No, it is a mixture of value that Alexander will bring. [His family roots were] not a criteria for recruitment at all.
Meanwhile, he was careful to give Ghesquière lots of credit. It also seems they’re keeping a pretty tight rein on the label; Wang’s not getting Hedi Slimane–style freedom, in other words.
We will not change anything in the positioning [of the Balenciaga brand.] We have spent a lot of time determining where the brand is and where we want to stay in terms of being very modern and avant-garde, but still being influenced by the street. Nicolas was one of the best at this… The brand has been built over the last 15 years with Nicolas. We don’t intend to change. It’s not a rupture. We plan to continue to build on what has been built by Nicolas.

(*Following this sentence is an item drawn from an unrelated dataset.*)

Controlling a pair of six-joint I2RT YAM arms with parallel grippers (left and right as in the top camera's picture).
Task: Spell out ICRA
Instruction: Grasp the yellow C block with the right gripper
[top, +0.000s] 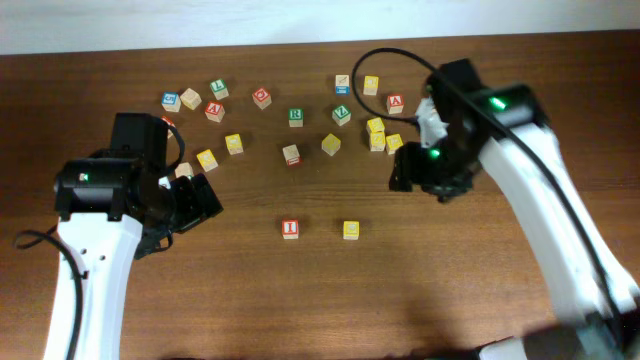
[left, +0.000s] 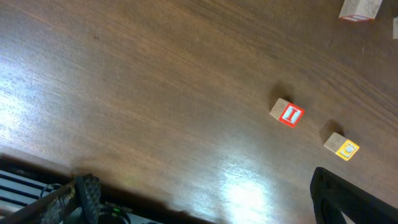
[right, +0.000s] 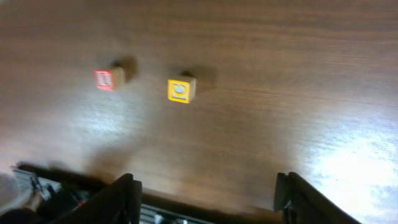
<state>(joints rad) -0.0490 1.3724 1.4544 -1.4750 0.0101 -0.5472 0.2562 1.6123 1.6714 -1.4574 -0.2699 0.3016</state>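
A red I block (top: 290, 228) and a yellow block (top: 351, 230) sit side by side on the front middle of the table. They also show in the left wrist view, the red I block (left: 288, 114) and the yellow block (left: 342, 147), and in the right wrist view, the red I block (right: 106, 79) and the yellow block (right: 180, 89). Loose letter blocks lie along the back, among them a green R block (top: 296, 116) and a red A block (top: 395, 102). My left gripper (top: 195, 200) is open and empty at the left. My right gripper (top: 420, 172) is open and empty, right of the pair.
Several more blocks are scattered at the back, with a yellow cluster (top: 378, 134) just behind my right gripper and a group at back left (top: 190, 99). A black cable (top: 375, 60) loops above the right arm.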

He also acknowledged that Wang was a daring choice, as he has never worked for any label besides his own. Indeed, most designers get their start at an established brand before they break away and create their own; Wang has done the opposite.
It’s a new challenge. It’s a new adventure for him. He has a great talent. I am pretty sure that we will demonstrate it. We did that with Nicolas when we started in 1997… Usually talent starts with a brand then over time they become a little bit frustrated with the brand they are working with because it has constraints and they cannot do whatever they want. Then they feel a very strong attraction to building their own brand. Alexander has already expressed himself with the total feeling of building his own brand. Now he wants this new challenge for himself.
So, in short, Pinault said lots of nice things, as is to be expected. And while some critics have questioned the choice, no one’s panned it outright. In short, everyone’s willing to give Wang a chance; now he just has to deliver.